Records from a data source:
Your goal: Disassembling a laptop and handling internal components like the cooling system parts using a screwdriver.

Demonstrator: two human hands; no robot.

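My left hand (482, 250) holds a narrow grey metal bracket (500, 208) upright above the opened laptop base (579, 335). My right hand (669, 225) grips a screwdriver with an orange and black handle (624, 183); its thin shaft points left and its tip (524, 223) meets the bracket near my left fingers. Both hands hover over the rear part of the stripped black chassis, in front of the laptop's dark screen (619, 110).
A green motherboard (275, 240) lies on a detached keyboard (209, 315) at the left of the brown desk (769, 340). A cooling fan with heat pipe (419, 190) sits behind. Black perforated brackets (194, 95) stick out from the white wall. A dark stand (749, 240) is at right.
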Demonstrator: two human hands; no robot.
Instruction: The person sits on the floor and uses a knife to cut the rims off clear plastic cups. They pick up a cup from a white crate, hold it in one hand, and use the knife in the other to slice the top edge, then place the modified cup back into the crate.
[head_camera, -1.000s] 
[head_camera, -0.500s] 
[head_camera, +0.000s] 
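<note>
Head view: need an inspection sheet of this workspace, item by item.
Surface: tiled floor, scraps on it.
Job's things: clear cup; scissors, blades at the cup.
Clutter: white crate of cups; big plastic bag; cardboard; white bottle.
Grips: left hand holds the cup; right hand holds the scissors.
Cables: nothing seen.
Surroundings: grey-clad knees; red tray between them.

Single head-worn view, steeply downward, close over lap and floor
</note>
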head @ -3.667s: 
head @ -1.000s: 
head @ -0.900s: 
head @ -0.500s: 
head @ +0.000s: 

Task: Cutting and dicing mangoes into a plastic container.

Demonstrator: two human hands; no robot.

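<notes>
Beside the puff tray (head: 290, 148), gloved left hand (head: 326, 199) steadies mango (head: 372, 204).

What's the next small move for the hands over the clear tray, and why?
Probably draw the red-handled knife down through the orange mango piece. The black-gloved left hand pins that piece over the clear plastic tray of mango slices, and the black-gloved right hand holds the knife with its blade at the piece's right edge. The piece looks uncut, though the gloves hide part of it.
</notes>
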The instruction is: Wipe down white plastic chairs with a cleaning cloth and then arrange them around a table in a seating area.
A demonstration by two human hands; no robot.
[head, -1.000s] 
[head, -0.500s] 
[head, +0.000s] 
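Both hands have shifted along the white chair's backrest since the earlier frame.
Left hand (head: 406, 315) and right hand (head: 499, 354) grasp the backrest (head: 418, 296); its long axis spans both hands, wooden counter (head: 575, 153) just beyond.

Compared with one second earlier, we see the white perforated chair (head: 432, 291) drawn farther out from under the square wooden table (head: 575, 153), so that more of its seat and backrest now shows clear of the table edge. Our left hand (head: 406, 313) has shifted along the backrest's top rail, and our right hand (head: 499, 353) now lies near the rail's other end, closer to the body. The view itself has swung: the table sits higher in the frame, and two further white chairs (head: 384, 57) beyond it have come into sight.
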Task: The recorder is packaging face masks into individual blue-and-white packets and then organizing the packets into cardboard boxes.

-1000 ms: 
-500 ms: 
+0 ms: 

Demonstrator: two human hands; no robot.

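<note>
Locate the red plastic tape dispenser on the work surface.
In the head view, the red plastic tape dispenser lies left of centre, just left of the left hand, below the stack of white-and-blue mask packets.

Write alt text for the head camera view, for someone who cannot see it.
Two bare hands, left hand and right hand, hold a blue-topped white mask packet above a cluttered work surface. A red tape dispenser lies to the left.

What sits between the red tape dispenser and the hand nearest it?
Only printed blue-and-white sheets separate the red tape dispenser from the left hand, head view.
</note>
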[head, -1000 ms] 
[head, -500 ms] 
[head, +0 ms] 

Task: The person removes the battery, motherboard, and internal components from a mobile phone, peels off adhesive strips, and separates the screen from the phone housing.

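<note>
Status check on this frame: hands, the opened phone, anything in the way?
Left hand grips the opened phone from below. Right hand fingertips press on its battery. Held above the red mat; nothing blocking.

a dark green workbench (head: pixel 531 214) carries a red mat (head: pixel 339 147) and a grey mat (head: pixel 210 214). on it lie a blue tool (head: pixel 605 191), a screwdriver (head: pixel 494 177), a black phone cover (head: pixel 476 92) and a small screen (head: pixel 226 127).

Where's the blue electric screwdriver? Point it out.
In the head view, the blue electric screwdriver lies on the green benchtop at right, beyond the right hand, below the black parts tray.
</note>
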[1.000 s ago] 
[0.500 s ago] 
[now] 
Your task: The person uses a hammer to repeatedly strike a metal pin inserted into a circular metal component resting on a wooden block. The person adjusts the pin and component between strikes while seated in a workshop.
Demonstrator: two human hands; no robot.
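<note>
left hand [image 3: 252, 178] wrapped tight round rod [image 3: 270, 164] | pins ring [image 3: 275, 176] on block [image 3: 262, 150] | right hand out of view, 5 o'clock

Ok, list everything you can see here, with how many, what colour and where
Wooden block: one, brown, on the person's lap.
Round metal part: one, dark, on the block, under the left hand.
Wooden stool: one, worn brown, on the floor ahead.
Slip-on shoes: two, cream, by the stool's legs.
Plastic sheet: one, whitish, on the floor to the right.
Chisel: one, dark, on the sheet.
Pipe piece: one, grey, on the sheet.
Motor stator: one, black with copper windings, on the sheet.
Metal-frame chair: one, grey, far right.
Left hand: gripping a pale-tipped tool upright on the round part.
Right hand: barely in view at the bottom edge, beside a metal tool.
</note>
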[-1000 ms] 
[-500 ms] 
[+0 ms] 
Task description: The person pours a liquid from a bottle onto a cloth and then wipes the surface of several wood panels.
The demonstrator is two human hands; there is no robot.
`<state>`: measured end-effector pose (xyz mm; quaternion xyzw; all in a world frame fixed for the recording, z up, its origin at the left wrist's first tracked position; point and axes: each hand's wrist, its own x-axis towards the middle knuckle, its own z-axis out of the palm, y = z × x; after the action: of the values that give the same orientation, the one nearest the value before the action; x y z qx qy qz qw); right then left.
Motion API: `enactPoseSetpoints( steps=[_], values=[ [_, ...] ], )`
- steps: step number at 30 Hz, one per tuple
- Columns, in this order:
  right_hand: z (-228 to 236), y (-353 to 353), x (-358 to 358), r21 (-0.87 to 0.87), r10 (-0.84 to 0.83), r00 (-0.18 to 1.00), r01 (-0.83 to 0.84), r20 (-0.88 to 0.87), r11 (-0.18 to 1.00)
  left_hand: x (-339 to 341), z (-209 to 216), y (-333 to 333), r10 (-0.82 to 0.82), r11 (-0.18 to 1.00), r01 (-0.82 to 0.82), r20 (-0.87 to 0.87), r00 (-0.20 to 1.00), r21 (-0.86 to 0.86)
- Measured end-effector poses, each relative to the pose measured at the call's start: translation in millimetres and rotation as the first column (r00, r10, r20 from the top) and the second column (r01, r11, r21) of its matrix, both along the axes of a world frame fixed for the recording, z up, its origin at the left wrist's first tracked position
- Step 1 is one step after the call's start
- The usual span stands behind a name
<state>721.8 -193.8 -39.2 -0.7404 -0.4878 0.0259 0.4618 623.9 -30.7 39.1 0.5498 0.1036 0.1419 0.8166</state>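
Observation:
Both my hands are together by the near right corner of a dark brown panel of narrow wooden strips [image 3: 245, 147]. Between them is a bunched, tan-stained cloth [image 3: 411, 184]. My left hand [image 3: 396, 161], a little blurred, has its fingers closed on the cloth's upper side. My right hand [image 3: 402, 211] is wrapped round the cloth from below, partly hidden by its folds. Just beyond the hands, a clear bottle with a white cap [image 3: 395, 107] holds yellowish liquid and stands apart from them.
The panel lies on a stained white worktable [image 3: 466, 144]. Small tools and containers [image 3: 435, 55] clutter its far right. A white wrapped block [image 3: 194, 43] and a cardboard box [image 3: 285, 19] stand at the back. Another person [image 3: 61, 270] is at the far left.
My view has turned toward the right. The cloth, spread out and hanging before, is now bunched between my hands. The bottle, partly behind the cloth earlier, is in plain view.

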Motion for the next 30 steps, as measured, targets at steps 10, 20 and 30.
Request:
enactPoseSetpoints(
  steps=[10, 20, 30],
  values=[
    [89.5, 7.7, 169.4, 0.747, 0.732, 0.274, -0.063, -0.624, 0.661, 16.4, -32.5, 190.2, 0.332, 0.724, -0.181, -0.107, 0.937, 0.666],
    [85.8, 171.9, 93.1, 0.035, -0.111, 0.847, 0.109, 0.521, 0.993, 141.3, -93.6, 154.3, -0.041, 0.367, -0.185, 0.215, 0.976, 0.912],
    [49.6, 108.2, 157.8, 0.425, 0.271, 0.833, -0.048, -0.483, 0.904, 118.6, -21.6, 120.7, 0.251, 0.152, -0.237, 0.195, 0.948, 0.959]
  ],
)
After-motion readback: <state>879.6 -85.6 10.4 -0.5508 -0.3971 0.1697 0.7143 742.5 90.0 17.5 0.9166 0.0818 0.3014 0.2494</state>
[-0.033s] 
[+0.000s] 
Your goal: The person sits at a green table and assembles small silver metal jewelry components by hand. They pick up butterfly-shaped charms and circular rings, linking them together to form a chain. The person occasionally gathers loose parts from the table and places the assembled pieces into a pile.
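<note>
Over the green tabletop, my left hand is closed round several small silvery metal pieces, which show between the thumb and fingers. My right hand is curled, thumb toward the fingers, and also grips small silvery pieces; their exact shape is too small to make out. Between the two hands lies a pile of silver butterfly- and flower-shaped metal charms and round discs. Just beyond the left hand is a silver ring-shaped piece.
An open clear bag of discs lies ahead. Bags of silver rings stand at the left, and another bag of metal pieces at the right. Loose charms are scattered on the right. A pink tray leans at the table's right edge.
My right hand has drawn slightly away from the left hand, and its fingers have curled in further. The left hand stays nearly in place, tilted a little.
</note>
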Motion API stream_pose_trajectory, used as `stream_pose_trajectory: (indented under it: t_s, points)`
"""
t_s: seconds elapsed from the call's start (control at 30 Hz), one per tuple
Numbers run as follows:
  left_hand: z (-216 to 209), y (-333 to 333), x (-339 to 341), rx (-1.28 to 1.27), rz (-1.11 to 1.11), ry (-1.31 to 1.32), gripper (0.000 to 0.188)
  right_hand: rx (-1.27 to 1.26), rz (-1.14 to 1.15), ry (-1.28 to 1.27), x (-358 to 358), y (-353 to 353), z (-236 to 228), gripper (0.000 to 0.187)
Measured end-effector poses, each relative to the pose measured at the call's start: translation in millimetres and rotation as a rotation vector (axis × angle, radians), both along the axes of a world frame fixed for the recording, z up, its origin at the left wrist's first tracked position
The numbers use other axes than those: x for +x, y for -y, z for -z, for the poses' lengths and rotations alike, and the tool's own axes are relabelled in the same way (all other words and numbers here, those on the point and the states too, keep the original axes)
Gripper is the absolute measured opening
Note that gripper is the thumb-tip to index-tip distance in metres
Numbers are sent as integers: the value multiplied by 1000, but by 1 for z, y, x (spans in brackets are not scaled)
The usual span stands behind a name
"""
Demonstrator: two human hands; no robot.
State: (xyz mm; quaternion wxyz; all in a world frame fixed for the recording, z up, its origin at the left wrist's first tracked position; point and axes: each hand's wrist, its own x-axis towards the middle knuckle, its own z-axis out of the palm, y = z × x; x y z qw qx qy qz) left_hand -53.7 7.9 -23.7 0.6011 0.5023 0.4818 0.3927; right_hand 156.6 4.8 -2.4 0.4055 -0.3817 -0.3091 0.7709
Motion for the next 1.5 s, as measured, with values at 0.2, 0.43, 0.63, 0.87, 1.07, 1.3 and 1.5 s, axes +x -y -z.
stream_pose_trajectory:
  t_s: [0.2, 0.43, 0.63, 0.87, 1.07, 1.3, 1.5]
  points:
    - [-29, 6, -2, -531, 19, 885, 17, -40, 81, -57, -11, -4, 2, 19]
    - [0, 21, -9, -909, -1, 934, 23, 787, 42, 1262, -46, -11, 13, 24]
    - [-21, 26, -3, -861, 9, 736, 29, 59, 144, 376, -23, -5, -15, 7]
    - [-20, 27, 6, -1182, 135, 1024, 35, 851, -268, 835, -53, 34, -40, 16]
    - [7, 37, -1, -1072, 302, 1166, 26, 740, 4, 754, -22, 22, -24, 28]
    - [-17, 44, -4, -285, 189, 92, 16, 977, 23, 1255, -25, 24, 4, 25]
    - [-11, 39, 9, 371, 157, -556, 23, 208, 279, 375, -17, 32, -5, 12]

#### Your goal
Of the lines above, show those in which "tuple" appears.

#### Task solution
- steps: step number at 30 Hz, one per tuple
t_s: seconds elapsed from the call's start (control at 30 Hz), one per tuple

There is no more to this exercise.